Step 1: Check if Nodes are Running
ros2 node list
# Output:
/camera_sensor
/processor
/display
✓ All nodes present and running.
Step 2: Check the Graph
ros2 run rqt_graph rqt_graph
Visual inspection shows:
- Camera publishes to
/image - Processor subscribes from
/image✓ - Processor publishes to
/processed - Display subscribes from
/processed✓
Graph looks correct!
Step 3: Check Data Flow
# Is camera really publishing?
ros2 topic echo /image
# Output: (no messages)
Aha! Camera node is running but not publishing. Check the camera node with logging.
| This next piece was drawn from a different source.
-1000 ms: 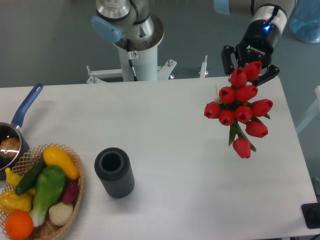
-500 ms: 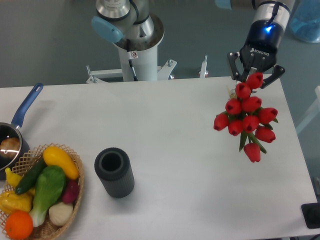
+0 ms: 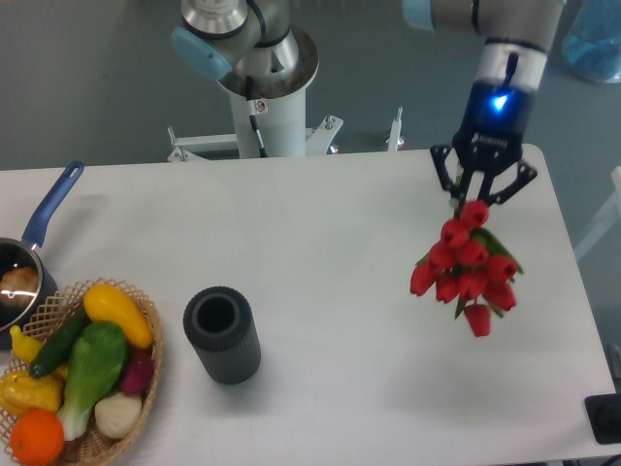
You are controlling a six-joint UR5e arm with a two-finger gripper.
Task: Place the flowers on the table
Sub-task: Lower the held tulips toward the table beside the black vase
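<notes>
The flowers [image 3: 468,269], a bunch of red tulip buds with green leaves, hang over the right side of the white table [image 3: 320,252]. My gripper [image 3: 481,193] points down from above and is shut on the stem end, which the buds and fingers hide. The buds dangle below the fingers, towards the camera. Whether the lowest bud touches the tabletop I cannot tell.
A dark ribbed cylindrical vase [image 3: 222,335] stands left of centre. A wicker basket [image 3: 146,374] of vegetables and fruit sits at the front left corner, with a blue-handled pot [image 3: 29,254] behind it. The robot base [image 3: 262,87] stands beyond the far edge.
The gripper has come forward from the far edge and lowered, carrying the flowers with it. The bunch now hangs more compactly below the fingers.
</notes>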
Step 4: Enable Debug Logging
# Kill the camera node and restart with debug logging
ros2 run my_pkg camera_sensor --ros-args --log-level debug
# Output:
[DEBUG] [camera_sensor]: Camera initialized
[DEBUG] [camera_sensor]: Timer callback starting
[ERROR] [camera_sensor]: Failed to capture frame: device not found
Found it! Camera hardware not found (maybe we're in cloud environment without actual camera). The node runs but fails silently.
Step 5: Fix and Validate
Solution: Use a mock camera for Tier 1 environment.
def get_image():
# Mock image data when running in cloud
import os
if os.getenv('ROS_LOCALHOST_ONLY'):
# Simulate image data
return [0] * (640 * 480)
else:
# Real camera capture
...
Restart the system:
ros2 run my_pkg camera_sensor --ros-args --log-level debug
# Now shows:
[DEBUG] [camera_sensor]: Using mock camera (cloud environment)
[DEBUG] [camera_sensor]: Publishing frame...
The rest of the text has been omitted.